Spark Streaming from Kafka to HBase Use Case

Let’s assume that our data is stored on the Kafka cluster and it should be moved to another storage layer which is will be HBase in this case. And few transformations need to be made before data is moved. These steps can be depicted as below architecture.

Spark Streaming from Kafka to HBase
Figure-1. Spark Streaming from Kafka to HBase

Data could only be collected using the Spark streaming application without Kafka. But, Kafka as a long term log storage is preferred for preventing data loss if streaming processing encounters any problem (network connection, server inaccessibility, etc.). Kafka provides semantic (exactly-once) to prevent data duplication as well.

In this architecture, the sole thing which can create a risky situation in term of offset management is checkpoint management of Spark Streaming API. Kafka consumer API, inherently, stores the processed offsets in a special topic on Kafka cluster. Similarly, Spark’s checkpoint mechanism simulates this functionality itself. But, according to its documentation, there are some drawbacks and it does not give a guarantee as a perfect solution.

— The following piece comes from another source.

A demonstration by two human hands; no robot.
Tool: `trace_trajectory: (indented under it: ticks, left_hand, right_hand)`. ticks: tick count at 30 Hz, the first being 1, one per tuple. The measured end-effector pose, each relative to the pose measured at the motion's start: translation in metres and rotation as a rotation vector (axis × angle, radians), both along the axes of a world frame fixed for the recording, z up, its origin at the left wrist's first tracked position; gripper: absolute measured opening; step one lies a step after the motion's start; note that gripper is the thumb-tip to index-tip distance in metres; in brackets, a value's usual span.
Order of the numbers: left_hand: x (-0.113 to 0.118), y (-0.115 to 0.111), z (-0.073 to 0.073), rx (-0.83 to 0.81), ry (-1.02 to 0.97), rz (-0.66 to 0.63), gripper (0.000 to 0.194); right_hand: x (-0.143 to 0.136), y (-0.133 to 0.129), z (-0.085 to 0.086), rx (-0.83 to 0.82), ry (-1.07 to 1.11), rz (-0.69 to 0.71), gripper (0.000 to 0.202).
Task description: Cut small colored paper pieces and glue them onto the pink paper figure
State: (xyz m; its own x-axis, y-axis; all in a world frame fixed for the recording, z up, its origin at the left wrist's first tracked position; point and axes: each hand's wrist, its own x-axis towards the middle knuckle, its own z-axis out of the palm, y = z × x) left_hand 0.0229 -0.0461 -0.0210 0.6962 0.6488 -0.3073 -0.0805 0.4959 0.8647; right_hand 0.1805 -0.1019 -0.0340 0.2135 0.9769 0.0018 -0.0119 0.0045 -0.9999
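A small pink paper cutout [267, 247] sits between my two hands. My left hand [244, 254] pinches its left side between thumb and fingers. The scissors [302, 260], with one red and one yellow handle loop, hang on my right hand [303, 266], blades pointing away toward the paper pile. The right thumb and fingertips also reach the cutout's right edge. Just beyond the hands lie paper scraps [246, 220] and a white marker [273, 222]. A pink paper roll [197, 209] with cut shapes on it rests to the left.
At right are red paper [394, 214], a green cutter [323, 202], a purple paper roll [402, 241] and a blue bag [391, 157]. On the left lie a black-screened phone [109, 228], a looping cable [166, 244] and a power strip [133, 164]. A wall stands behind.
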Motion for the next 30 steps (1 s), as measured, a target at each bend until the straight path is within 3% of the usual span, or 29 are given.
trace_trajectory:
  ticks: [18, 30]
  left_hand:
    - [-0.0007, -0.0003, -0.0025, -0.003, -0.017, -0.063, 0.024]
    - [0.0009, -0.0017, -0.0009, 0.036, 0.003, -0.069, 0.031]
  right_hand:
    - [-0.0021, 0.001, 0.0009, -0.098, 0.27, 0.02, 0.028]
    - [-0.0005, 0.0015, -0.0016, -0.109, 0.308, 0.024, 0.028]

This use case has been tested on Cloudera Quickstart 5.13. Dependency versions of the project may vary different Kafka, Spark, and HBase versions. Below versions has been used on Maven POM file:

        <dependency>
            <groupId>org.apache.spark</groupId>
            <artifactId>spark-streaming_2.11</artifactId>
            <version>2.4.0</version>
        </dependency>

        <dependency>
            <groupId>org.apache.kafka</groupId>
            <artifactId>kafka_2.11</artifactId>
            <version>2.4.1</version>
        </dependency>

         <dependency>
            <groupId>org.apache.hbase</groupId>
            <artifactId>hbase-client</artifactId>
            <version>2.2.4</version>
        </dependency>

Three IoT devices are simulated. Each device will generate data according to the following template

{
   "data":{
      "deviceId":"11c1310e-c0c2-461b-a4eb-f6bf8da2d23c",
      "temperature":12,
      "location":{
         "latitude":"52.14691120000001",
         "longitude":"11.658838699999933"
      },
      "time":"1509793231"
   }
}

The properties are defined in the following way

Property NameData TypeComment
devideIdUUIDThe unique ID of the device sending the data
temperatureIntegerThe temperature measured by the device
latitudeLongThe latitude of the position of the device
longitudeLongthe longitude of the position of the device
timeTimestampThe time of the signal as a Unix timestamp.
Table-1. Data mapping of the IoT Device

It is assumed that the simulator should simulate three different devices and needs to send a signal to Apache Kafka every second.

In order to store streaming data on HBase, “iot” named table has been created using hbase shell.

Create ‘iot’,’rawdata’,’data’

Let’s check the new table on Hbase shell

describe 'iot'
describing table on hbase shell
Figure-2. Describing ‘iot’ table on HBase shell

Streaming application has been written using Java. The data generator (DataGenerator) class implements the Runnable interface for multithreading behavior.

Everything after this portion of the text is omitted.